La morte di Pino Daniele ci ha trovati impreparati, come solo la morte sa fare. Ci ha scombussolato, come solo la morte sa fare. Quello che è accaduto dopo ci ha deluso, come solo l’uomo sa fare.
Rimane il vuoto per la perdita di una persona votata alla musica e ad un bellissimo rapporto col proprio pubblico. Eppure Pino Daniele non è mai stato tra le nostre pagine, difficilmente ci capitava di ascoltare la sua musica e lo abbiamo, anche (e forse a torto) criticato. Ma il dato di fatto – e qui non vogliamo fare una gratuita celebrazione post-mortem e nemmeno ripulirci la coscienza – è che Pino Daniele ha rappresentato per l’Italia un gran pezzo di storia della musica contemporanea. Un atteggiamento, forse un po’ snob, di noi estimatori della musica afro-americana lo ha relegato, anche con fastidio, nella sezione degli “indesiderati” solo per aver apertamente e ripetutamente dichiarato di amare il blues. Se ancora oggi ci chiedono se Pino avesse suonato blues ci sentiremmo di rispondere “No” ma, allora, proprio adesso – e in grave ritardo – dovremmo iniziare a fare una disanima approfondita del personaggio Pino Daniele, più che della sua musica e, soprattutto, dei nostri (di noi appassionati di musica) atteggiamenti di chiusura e settorializzazione.

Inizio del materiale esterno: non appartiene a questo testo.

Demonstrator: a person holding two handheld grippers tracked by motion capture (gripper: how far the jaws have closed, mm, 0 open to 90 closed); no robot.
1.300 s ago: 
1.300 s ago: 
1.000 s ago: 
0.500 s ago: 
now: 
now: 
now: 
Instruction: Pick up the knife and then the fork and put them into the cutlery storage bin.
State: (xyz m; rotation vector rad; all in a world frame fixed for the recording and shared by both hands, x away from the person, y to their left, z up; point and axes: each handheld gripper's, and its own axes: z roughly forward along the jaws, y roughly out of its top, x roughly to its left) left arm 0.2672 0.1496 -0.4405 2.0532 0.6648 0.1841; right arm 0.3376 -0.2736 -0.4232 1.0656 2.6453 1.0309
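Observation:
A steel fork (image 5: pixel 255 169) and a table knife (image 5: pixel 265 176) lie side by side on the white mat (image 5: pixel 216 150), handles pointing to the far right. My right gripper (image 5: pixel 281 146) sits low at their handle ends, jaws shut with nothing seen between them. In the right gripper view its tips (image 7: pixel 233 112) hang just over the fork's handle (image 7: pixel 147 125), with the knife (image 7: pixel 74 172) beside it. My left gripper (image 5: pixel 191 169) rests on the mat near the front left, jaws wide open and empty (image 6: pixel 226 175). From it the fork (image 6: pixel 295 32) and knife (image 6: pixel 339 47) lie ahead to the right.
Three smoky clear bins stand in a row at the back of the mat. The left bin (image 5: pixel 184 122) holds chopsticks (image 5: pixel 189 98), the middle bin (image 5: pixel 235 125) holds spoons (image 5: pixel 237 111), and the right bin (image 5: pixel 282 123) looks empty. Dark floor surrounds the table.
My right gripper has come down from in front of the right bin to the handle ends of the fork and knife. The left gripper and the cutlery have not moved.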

Nato e cresciuto nella città considerata, a ragione o a torto, più musicale dell’intera Nazione, una sorta di New Orleans mediterranea (non ce ne vogliano i nostri lettori) dove un melting pot di suoni e influenze musicali ha determinato il nuovo suono di Napoli, Pino ha avuto un exploit enorme in uno dei periodi storici più bui per la musica moderna, quello a cavallo tra la fine dei ’70 e tutti gli anni ’80, quando anche il movimento punk aveva esploso le migliori cartucce e lo star business creava e disfaceva a piacimento le icone musicali maggiormente in voga. A testa bassa e con le idee ben chiare in testa Pino Daniele ha fatto la sua musica e l’ha fatta conoscere in giro per il mondo ma, soprattutto (specialmente nel nostro caso), ha parlato di blues in un’Italia dove, all’epoca – salvo sporadiche occasioni come il concittadino Bennato – difficilmente gli artisti considerati famosi citavano questo genere musicale come tra le loro influenze. Il talentuoso musicista (non sottovalutiamo le sue doti canore e chitarristiche) si è sempre avvalso di strumentisti di altissimo valore, nazionali ed esteri e, nonostante il suo suono avesse – forse – una caratteristica più jazzata, di blues ne ha parlato tanto, e in italiano.
Questa cosa ha ulteriormente infastidito gli estimatori delle 12 battute, ma riecheggiano ancora bene nelle nostre orecchie le parole di Jay Sieleman (big boss della Blues Foundation di Memphis) che ripetutamente ci disse, anzi ci esortò, di convincere i nostri musicisti a cantare nella nostra lingua, poiché è la nostra identità che dobbiamo cantare e dobbiamo farlo come realmente siamo. Anche Alan Lomax era convinto di ciò e su questo punto si potrebbe aprire un lunghissimo e fuorviante dibattito ad iniziare dalla musicalità della lingua italiana, ma quello che vogliamo celebrare in queste poche righe dedicate a Pino Daniele è il comportamento umano avuto dall’artista in tutti i suoi anni di carriera dove, e qui ci sentiamo di difenderlo e lodarlo, ha avuto un comportamento blues molto più di tanti altri suoi colleghi che si definivano tali. Ed è principalmente per questo che ci sentiamo di volerlo omaggiare e ringraziare e ci piace pensare che esistano veramente le praterie celesti dove la musica è finalmente libera e tutti possano continuamente suonare la propria musica in un turbinio di contaminazioni positive, anche Pino. E chissà che un giorno non inizieremo pure noi ad ascoltarlo e ad apprezzarlo, privati dalle nostre barriere.